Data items

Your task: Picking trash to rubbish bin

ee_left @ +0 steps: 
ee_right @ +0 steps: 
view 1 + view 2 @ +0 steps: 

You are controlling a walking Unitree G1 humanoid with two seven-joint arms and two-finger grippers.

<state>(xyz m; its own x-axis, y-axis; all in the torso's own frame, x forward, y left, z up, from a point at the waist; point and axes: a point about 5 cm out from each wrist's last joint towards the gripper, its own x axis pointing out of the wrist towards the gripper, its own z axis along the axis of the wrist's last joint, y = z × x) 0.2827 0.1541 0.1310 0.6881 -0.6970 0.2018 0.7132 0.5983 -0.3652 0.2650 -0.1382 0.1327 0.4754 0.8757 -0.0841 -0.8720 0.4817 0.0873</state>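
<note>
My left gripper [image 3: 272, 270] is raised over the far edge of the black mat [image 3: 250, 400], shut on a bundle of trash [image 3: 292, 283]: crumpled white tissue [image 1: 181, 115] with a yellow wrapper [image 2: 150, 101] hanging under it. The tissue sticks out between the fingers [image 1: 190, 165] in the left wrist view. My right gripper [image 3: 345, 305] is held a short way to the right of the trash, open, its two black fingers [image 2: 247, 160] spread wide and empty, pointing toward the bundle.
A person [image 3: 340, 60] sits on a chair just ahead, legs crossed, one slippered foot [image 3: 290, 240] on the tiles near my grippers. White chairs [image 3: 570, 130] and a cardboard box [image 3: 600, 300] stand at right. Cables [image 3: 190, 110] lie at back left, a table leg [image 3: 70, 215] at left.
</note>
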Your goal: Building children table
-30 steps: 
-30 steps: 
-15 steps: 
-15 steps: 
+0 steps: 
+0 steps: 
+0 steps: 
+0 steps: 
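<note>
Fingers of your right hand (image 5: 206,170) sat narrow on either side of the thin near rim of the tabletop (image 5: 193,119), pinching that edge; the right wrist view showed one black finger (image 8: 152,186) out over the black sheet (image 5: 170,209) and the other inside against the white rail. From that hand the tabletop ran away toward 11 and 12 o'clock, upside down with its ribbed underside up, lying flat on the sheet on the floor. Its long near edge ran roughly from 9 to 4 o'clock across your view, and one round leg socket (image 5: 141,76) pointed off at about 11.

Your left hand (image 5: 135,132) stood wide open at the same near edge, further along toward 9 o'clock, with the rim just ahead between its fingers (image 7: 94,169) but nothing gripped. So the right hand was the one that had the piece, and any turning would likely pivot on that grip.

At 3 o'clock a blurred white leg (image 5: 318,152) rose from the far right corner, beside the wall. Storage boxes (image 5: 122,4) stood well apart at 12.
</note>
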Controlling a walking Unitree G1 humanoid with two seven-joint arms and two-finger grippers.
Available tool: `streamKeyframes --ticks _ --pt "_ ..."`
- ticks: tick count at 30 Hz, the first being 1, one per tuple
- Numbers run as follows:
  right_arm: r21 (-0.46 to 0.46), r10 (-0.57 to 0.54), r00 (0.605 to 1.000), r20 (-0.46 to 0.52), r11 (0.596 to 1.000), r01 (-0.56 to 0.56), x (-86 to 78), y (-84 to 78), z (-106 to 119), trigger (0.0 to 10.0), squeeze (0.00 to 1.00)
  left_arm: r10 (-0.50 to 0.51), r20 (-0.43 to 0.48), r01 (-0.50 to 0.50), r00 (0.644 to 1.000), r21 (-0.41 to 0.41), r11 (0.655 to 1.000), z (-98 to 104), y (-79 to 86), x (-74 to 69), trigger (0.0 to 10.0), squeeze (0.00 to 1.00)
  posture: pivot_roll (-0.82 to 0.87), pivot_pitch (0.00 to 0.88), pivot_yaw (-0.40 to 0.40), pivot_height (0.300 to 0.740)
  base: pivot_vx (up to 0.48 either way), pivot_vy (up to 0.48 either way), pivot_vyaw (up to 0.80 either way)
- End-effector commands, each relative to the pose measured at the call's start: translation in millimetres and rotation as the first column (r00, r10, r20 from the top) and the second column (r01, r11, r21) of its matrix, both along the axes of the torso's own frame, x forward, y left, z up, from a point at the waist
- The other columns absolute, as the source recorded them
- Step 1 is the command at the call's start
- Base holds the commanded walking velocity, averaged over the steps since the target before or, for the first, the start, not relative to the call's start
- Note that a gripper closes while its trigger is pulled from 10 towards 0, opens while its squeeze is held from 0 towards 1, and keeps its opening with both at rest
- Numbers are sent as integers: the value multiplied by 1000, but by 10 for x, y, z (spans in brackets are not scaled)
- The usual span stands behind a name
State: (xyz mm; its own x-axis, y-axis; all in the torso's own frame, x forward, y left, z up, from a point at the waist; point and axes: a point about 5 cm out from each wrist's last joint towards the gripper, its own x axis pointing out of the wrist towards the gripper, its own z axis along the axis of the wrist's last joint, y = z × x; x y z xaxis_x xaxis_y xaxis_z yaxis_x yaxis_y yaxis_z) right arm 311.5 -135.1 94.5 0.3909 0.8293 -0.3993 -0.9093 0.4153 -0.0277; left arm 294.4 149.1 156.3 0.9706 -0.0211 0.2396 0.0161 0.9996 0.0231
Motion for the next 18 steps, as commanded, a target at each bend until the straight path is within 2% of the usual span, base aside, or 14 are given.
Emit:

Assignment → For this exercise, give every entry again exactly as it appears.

Result of this exercise →
Your task: Picking trash to rubbish bin

ee_left @ +0 steps: 
ee_right @ +0 steps: 
view 1 + view 2 @ +0 steps: 

You are controlling a walking Unitree G1 humanoid with two seven-joint arms and two-finger grippers.

<state>(xyz m; its own x-axis, y-axis; all in the torso's own frame, x forward, y left, z up, from a point at the waist; point and axes: a point about 5 cm out from each wrist's last joint towards the gripper, its own x axis pointing out of the wrist towards the gripper, its own z axis along the axis of the wrist's last joint, y = z × x) 0.2827 0.1541 0.1310 0.6881 -0.6970 0.2018 0.7132 0.5983 -0.3652 0.2650 -0.1382 0.1327 0.4754 0.8757 -0.0841 -0.8720 0.4817 0.0873</state>
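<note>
My left gripper [image 3: 272, 270] is raised over the far edge of the black mat [image 3: 250, 400], shut on a bundle of trash [image 3: 292, 283]: crumpled white tissue [image 1: 181, 115] with a yellow wrapper [image 2: 150, 101] hanging under it. The tissue sticks out between the fingers [image 1: 190, 165] in the left wrist view. My right gripper [image 3: 345, 305] is held a short way to the right of the trash, open, its two black fingers [image 2: 247, 160] spread wide and empty, pointing toward the bundle.
A person [image 3: 340, 60] sits on a chair just ahead, legs crossed, one slippered foot [image 3: 290, 240] on the tiles near my grippers. White chairs [image 3: 570, 130] and a cardboard box [image 3: 600, 300] stand at right. Cables [image 3: 190, 110] lie at back left, a table leg [image 3: 70, 215] at left.
</note>
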Your goal: Building children table
-30 steps: 
-30 steps: 
-15 steps: 
-15 steps: 
+0 steps: 
+0 steps: 
+0 steps: 
+0 steps: 
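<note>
Fingers of your right hand (image 5: 206,170) sat narrow on either side of the thin near rim of the tabletop (image 5: 193,119), pinching that edge; the right wrist view showed one black finger (image 8: 152,186) out over the black sheet (image 5: 170,209) and the other inside against the white rail. From that hand the tabletop ran away toward 11 and 12 o'clock, upside down with its ribbed underside up, lying flat on the sheet on the floor. Its long near edge ran roughly from 9 to 4 o'clock across your view, and one round leg socket (image 5: 141,76) pointed off at about 11.

Your left hand (image 5: 135,132) stood wide open at the same near edge, further along toward 9 o'clock, with the rim just ahead between its fingers (image 7: 94,169) but nothing gripped. So the right hand was the one that had the piece, and any turning would likely pivot on that grip.

At 3 o'clock a blurred white leg (image 5: 318,152) rose from the far right corner, beside the wall. Storage boxes (image 5: 122,4) stood well apart at 12.
</note>
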Controlling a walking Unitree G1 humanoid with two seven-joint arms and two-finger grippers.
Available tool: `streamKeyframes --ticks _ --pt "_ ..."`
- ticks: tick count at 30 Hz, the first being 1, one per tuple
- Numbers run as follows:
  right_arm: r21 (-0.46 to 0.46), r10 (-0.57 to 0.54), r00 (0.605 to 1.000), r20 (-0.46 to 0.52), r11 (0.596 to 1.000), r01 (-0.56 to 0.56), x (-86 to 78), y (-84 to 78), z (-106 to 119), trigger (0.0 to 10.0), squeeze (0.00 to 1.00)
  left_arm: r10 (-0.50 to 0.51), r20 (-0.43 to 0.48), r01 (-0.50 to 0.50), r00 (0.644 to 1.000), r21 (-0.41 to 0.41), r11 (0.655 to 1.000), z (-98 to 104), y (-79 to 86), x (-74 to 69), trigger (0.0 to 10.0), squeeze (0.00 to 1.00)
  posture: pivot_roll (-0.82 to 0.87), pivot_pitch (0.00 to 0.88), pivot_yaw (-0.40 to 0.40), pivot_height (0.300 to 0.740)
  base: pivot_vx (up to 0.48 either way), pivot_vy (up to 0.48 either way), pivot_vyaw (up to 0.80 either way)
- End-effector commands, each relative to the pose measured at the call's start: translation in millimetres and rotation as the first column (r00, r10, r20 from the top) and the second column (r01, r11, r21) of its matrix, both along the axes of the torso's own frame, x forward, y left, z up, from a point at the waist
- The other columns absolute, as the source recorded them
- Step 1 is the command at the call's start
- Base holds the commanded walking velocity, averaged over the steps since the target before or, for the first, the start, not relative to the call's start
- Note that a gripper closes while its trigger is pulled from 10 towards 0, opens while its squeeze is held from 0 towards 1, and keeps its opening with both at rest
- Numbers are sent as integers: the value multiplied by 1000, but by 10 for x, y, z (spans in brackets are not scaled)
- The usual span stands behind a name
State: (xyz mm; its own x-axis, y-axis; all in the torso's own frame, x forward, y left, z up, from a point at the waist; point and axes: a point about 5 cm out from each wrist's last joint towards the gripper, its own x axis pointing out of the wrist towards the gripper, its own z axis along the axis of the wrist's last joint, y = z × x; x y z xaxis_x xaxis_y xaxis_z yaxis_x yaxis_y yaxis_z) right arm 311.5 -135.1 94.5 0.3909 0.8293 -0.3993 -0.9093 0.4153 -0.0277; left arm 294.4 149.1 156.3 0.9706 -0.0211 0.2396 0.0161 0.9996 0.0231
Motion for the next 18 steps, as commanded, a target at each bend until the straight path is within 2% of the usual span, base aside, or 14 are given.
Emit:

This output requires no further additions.